### PROBLEM TO WORK ON
No pictures in the copy. Write out the listing below exactly.

### THE DATA
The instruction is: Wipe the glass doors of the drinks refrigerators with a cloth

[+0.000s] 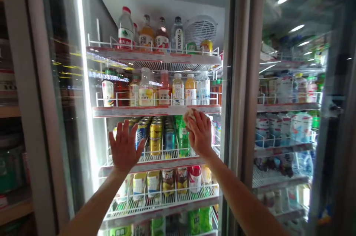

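Only one label reads clearly — "WAVE", running down a clear bottle (177, 35) on the top shelf (155, 57).

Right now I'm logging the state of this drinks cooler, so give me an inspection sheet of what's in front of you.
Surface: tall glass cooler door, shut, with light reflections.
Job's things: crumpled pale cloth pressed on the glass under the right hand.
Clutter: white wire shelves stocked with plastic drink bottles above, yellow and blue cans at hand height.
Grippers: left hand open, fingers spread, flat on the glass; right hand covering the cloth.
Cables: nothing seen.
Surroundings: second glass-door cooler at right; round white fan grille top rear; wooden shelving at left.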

### WRITTEN SOLUTION
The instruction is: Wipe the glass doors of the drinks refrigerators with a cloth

[+0.000s] 

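Only one label reads clearly — "WAVE", running down a clear bottle (177, 35) on the top shelf (155, 57).

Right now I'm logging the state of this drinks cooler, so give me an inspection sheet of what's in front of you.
Surface: tall glass cooler door, shut, with light reflections.
Job's things: crumpled pale cloth pressed on the glass under the right hand.
Clutter: white wire shelves stocked with plastic drink bottles above, yellow and blue cans at hand height.
Grippers: left hand open, fingers spread, flat on the glass; right hand covering the cloth.
Cables: nothing seen.
Surroundings: second glass-door cooler at right; round white fan grille top rear; wooden shelving at left.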

The requested output has been produced.